I decided to store metadata and numeric data for each time-series in separate tables in DuckDB (linked by a unique series id). Metadata captures all non-numeric aspects of the data like text descriptions of the time-series, and information about the relationships among time-series for those that are part of hierarchical data frameworks. For now, I’ve handled hierarchies in a simple way by tagging each time-series with the id of its ‘parent’ series in the hierarchy (if any). This allows hierarchies of data series (e.g. the different levels of Consumer Price Index data) to be expressed as a ‘rooted tree’ network graph. This makes it easy to do things that might be useful for analysing the data, like find all series at a certain level in a hierarchy, or find all the outer-most ’leaves’ of the tree (i.e. the most narrowly defined or most detailed time-series in the hierarchy). In R, the tidygraph package is great for this sort of thing.

The other design decisions I made aim to keep the system as simple as possible. I decided to store only the latest version of each time-series. In practice, time-series data changes over time as new data data points get added and sometimes existing data points are revised. This leads to different versions of a time-series that existed at different points in time in the past. It’s possible to keep track of these versions to be able to ‘roll back’ a dataset to see exactly what it looked like at any previous point in time. I decided that the added complexity of keeping track of historic versions wasn’t worth it for my use cases. So whenever new data for a time-series is available, all existing data in the database is replaced with the new data. I’m aware this means that errors in a data update could wipe out previously valid data, but given the types of data sources I’m using for now (official statistics), this is unlikely, or would be corrected very quickly if it happened.

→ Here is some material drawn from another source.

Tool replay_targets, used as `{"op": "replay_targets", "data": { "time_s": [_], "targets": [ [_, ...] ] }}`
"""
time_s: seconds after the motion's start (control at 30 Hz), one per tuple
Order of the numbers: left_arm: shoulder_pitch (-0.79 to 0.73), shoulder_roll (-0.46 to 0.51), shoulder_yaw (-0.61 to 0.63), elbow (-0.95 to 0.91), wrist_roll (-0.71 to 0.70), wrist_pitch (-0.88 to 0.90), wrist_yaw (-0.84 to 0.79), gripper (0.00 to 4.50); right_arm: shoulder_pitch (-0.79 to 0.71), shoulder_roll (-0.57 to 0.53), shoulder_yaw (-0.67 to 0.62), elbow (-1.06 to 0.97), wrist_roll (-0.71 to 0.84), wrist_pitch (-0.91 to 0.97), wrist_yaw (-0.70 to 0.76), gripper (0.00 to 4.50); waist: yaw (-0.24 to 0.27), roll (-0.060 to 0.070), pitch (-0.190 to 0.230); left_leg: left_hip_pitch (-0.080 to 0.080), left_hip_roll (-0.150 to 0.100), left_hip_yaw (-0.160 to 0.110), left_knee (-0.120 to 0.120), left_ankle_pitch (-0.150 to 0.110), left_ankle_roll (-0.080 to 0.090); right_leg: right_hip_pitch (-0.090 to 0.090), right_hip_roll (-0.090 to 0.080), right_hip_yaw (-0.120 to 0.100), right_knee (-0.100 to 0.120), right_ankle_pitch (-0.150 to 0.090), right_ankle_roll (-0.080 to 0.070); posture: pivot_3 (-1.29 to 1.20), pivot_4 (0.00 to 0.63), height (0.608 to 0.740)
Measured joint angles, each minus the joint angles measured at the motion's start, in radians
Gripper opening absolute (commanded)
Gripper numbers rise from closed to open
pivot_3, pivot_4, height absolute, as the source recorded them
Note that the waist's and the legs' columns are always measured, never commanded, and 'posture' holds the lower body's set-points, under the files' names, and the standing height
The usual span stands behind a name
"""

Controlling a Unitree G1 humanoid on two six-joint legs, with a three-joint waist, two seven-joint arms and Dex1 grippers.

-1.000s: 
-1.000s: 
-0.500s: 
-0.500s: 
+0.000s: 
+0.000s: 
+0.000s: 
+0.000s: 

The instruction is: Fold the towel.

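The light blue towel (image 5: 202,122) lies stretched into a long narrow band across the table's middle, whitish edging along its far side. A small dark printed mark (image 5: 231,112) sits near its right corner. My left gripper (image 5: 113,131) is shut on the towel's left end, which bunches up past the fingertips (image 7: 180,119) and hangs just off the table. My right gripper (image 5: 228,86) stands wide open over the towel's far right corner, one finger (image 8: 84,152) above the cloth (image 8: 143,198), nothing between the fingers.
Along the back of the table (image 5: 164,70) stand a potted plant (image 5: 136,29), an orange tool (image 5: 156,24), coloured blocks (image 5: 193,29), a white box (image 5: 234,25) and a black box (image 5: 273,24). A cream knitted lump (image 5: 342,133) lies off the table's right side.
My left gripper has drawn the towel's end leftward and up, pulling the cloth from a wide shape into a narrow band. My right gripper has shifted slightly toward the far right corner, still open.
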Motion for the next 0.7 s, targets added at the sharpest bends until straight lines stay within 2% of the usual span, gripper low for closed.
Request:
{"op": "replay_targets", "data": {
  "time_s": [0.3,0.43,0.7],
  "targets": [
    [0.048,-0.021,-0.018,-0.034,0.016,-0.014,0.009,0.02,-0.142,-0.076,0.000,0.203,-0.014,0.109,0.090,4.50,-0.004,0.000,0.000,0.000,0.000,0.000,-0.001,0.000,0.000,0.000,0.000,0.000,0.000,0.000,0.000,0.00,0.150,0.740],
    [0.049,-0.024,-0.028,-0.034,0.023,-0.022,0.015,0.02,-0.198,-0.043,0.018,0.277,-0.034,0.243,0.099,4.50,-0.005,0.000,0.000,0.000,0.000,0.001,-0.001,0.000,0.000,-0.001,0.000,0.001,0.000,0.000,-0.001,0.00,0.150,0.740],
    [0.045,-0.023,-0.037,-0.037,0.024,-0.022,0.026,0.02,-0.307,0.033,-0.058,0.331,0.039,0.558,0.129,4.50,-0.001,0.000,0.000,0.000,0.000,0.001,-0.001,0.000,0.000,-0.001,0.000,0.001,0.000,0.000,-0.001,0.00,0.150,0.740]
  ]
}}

Another limitation is that my framework only works with regular time-series that are measured on a fixed schedule, e.g. monthly, quarterly, or annual. It’s not set up to handle data that is more frequent than daily (I’m only storing dates, not timestamps). For public time-series data of the sort published by statistics agencies this isn’t a problem, and building a system that can cope with realtime or ad-hoc frequency is a lot more complicated.

Making it go

The ‘data cleaner’ R code is mostly custom code for each source. It downloads a data file and checks if it’s different from the previous download of the same file (if any). If there are any differences, the whole thing is loaded into the database, updating and appending any data that was already there. Each data source requires its own bespoke cleaning to separate the data and metadata, standardise column names, reformat dates, and fix other oddities (Fun fact: in some Stats NZ datasets, dates in October are coded as “1” for the month and January dates are coded as “01”. Funner fact: StatsNZ knows about this, but they won’t fix it in case it breaks the code that anyone has written to clean up the errors in their data!).

The ‘data loader’ code is more straighforward. It just grabs whatever data is needed for a visualisation from DuckDB, maybe does some calculations or transformations, and dumps the output in CSV format. A data visualisation in Observable Framework then loads this data and does whatever needed to show charts, etc, using Observable Plot or other Observable tools.

Next steps

I’ve only pulled in a few time-series datasets so far, so the next task is to import a lot more. Since each dataset has its own little quirks, it’s a bit time-consuming to write and test the cleaning code, but that’s a one-off task (until something changes in the source format, and it breaks).

For now, the process to update each dataset will be run manually, so I can keep an eye on things and fix any errors. Once it seems to be working smoothly, I’ll wrap the data cleaners in a master script that runs them all on a regular schedule, and produces a summary of what changed so I can keep tabs on things.